Pre-certification of WMS 3.3.6

https://savannah.cern.ch/task/?27731

Repository

http://etics-repository.cern.ch/repository/pm/volatile/repomd/id/4d429a92-e1ae-42e9-95e4-b2d5338349a5/sl5_x86_64_gcc412EPEL

updating from a WMS 3.3.5

Tests:

SVG #4073

OK

SVG #4039

OK

BUG https://savannah.cern.ch/bugs/?92657

The pre-certification consists of simply submit a job to the WMS and scan the syslog file /var/log/message to see if the WMProxy and Manager logged the relevant information required by this bug. Simply log as root on the WMS machine and execute the command:

tail -f /var/log/messages|egrep "wmproxy|manager"

then log into an UI and submit a job (whatever JDL you like) to the WMS. 2 log lines should appear after few seconds in the console running the tail command:

May 18 14:23:07 devel11 glite_wms_wmproxy_server[32565]: submission from lxgrid05.pd.infn.it, DN=/C=IT/O=INFN/OU=Personal Certificate/L=Padova/CN=Alvise Dorigo, FQAN=/dteam/Role=NULL/Capability=NULL, userid=18702 for jobid=https://devel07.cnaf.infn.it:9000/rkYSfEe5IqsDc17_UpPu3Q

May 18 14:23:10 devel11 glite-wms-workload_manager: jobid https://devel07.cnaf.infn.it:9000/rkYSfEe5IqsDc17_UpPu3Q was matched to destination creamce.gina.sara.nl:8443/cream-pbs-infra

Note in particular the DN,FQAN,JobID information and the UI's hostname.

BUG https://savannah.cern.ch/bugs/?92922

The pre-certification I did was in 2 phases: verification of the bug with EMI1 installation, installation of the new RPM (that will be in the next EMI1 update 17) and verification that the bug disappeared.

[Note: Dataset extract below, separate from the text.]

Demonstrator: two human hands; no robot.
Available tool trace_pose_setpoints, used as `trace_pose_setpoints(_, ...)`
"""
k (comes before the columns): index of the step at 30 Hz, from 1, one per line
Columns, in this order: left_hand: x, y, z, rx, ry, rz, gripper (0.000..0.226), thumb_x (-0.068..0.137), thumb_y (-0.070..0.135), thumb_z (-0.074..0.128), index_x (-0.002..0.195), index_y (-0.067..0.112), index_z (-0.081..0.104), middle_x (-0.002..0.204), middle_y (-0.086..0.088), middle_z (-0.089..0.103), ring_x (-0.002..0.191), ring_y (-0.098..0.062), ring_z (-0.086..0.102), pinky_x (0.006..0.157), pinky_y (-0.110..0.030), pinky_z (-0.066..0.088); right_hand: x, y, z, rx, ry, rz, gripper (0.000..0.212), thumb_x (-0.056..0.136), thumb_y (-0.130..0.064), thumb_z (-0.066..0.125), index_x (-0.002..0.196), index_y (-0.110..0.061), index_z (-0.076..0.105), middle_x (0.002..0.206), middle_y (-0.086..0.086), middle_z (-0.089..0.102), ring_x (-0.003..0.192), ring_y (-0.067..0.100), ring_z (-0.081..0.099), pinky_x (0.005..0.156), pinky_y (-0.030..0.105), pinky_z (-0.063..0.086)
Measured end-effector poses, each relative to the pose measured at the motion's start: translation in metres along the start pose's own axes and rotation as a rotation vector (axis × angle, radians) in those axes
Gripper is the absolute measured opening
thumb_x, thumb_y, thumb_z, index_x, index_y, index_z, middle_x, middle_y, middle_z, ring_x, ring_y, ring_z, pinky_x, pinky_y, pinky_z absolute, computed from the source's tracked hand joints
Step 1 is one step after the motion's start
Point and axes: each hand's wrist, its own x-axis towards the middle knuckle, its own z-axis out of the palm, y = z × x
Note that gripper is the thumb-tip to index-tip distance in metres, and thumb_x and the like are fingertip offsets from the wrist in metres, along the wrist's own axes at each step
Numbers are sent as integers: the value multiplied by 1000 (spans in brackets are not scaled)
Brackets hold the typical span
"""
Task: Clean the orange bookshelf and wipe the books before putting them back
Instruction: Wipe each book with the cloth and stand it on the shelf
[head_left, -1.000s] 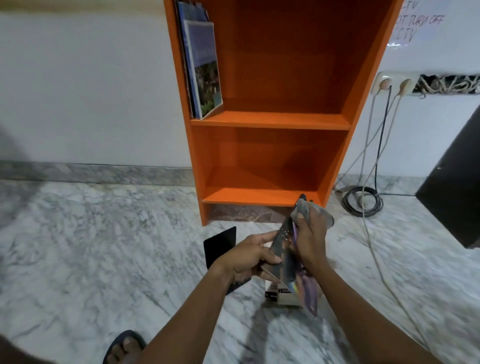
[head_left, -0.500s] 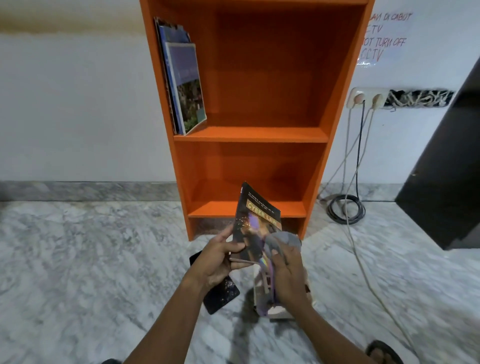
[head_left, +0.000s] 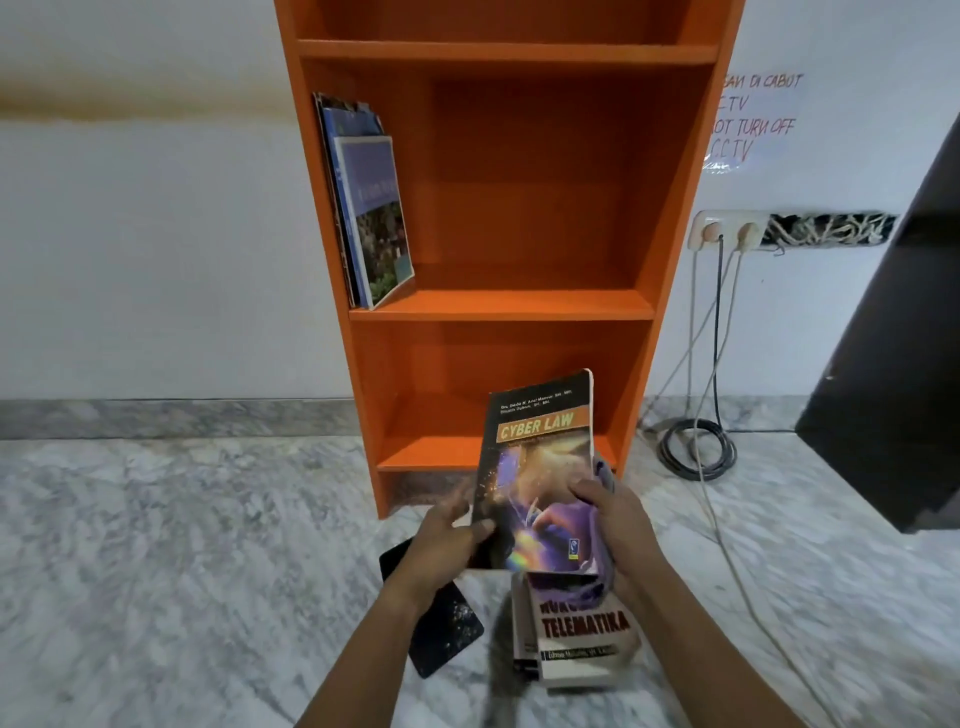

In order to reproduce the bug it is sufficient to use this JDL:

[ 
Executable = "/bin/touch" ; 
Arguments = "/foo" ; 
Retrycount = 2; 
usertags = [ exe = "touch" ]; 
VirtualOrganisation="dteam"; 
requirements = ! RegExp("cream.*", other.GlueCEUniqueID); 
] 
and submit it to a WMS EMI1 that have not the fix. Note that this bug occurs when the job lands on a NON-CREAM CE (this is why the requirements attribute specification in the JDL). This should be the result:

glite-wms-job-status https://devel09.cnaf.infn.it:9000/U... 
======================= glite-wms-job-status Success ===================== 
BOOKKEEPING INFORMATION: 
Status info for the Job : https://devel09.cnaf.infn.it:9000/U... 
Current Status: Done(Success) 
Exit code: 0 
Status Reason: Job terminated successfully 
Destination: ce01.dur.scotgrid.ac.uk:2119/jobmanager-lcgpbs-q7d 
Submitted: Wed May 16 16:19:38 2012 CEST 
========================================================================== 
Even if the job should return an exit code 1 (cannot create a file in /, permission denied), the Exit Code reported by the status is 0 as shown above. After applying the fix to this EMI1 WMS, the same JDL should produce the expected exit code (1)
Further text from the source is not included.